How to survive in the downturn?

In each downturn in the market the portfolio of each investor is tested and some passed the test with some degree of success while others fail. So what do those portfolio have in return and what step can you take to make sure that your portfolio resist the downturn. If you however failed to hold your portfolio together, the lessons learned in this recession will be for a lifetime.

Step 1. Diversification
Your portfolio should be well diversified with a balanced mix of all types of assets.The different types of assets will ensure that while some may decrease in value, the others may hold their value or even appreciate. In this recession some investments that were initially expensive will now become cheap and as a result you will be able to strengthen your portfolio by diversifying further.

You should have in your portfolio a considerable share of defensive counter-cyclical stocks, gold and precious metals, real estates and bonds. These will ensure that your portfolio do not lose value too much in case of a stock market crash.
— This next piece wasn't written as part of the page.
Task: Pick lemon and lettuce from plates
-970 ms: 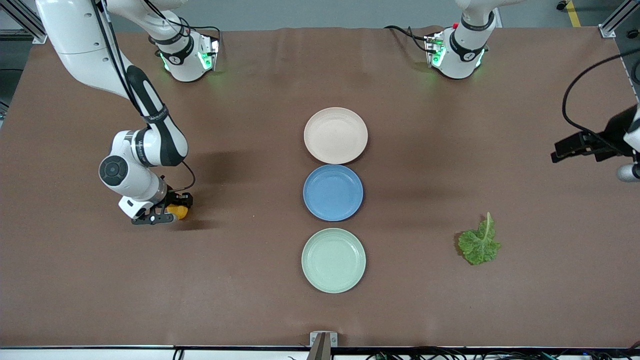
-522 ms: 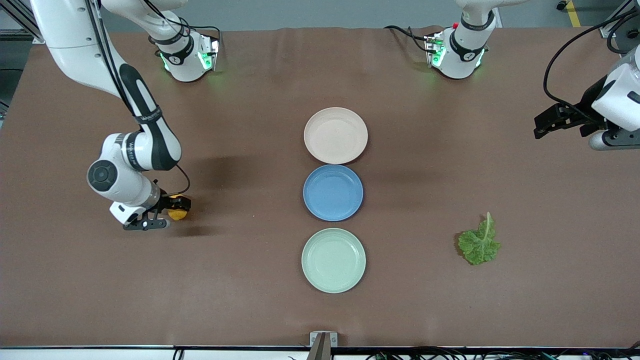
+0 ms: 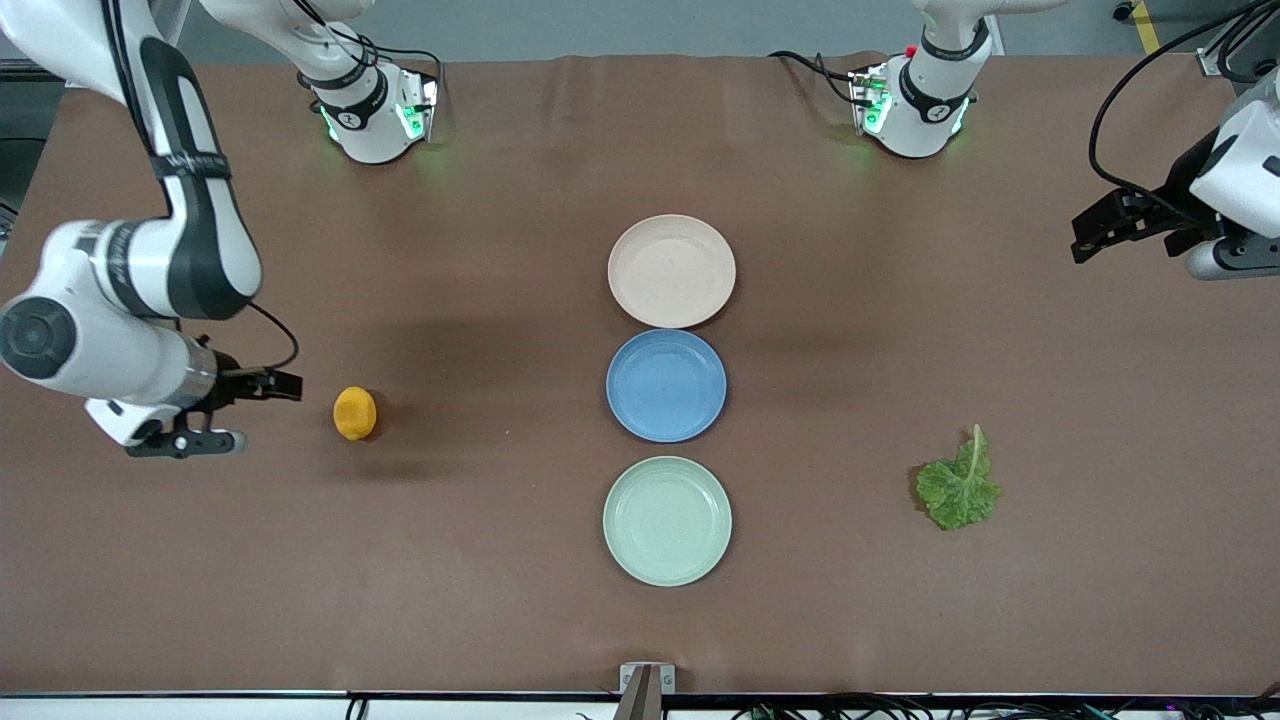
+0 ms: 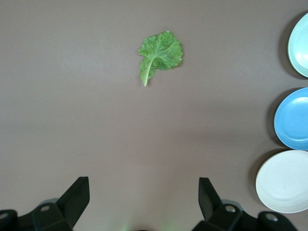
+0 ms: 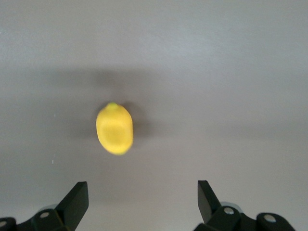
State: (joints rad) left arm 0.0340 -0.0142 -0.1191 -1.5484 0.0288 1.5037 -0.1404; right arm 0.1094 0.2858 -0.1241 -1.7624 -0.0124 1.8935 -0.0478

In such a downturn, even the safest of investments can go bad. So diversification is even more important.

Step 2: Hedging
Hedging is even more important when you consider investing in a recession. I do not mean the type of hedging by hedge funds. I mean that every risk that an investment can have should be offset by another investment. For example if you buy a bond in a risky company that can go bankrupt, buy a treasury bill that can at least offset the loss.

Step 3. Keep cash
You should have a source of cash that you can use if the need arise. It may be because you have loss your job or that an investment on the cheap become available. In this recession where everybody is selling, assets are being sold very cheaply so if you have money you can buy them. Remember the Rothschild make their fortunes buying assets on the cheap. You can have cash readily available by having bond and cd ladders suitable set up so that cash is available on a regular basis.

Step 4. Time
Should your well balanced portfolio began to fall in value, then may be time is the best solution instead of a sale. remember that with time the stock market go up, and that after the recession a portfolio will regain its prerecession value quickly. So do not panic and start selling , just sit back and wait for the recession to pass.

Step 5. Sell when appropriate
Some investment may be going down and may not recover. So if you feel that a company will go bankrupt, its time to sell that stock or bond and at least recover some money. You can then use that money to buy other investments. Chances are if you buy another stock on the cheap and that stock recover your loss might be small.

Stock market and the economy do go down. The better prepared your portfolio is the better you can manage in this downturn. So sit tight and wait for the recovery. And keep that cash ready to swoop on that cheap house or stock.

Good luck guys.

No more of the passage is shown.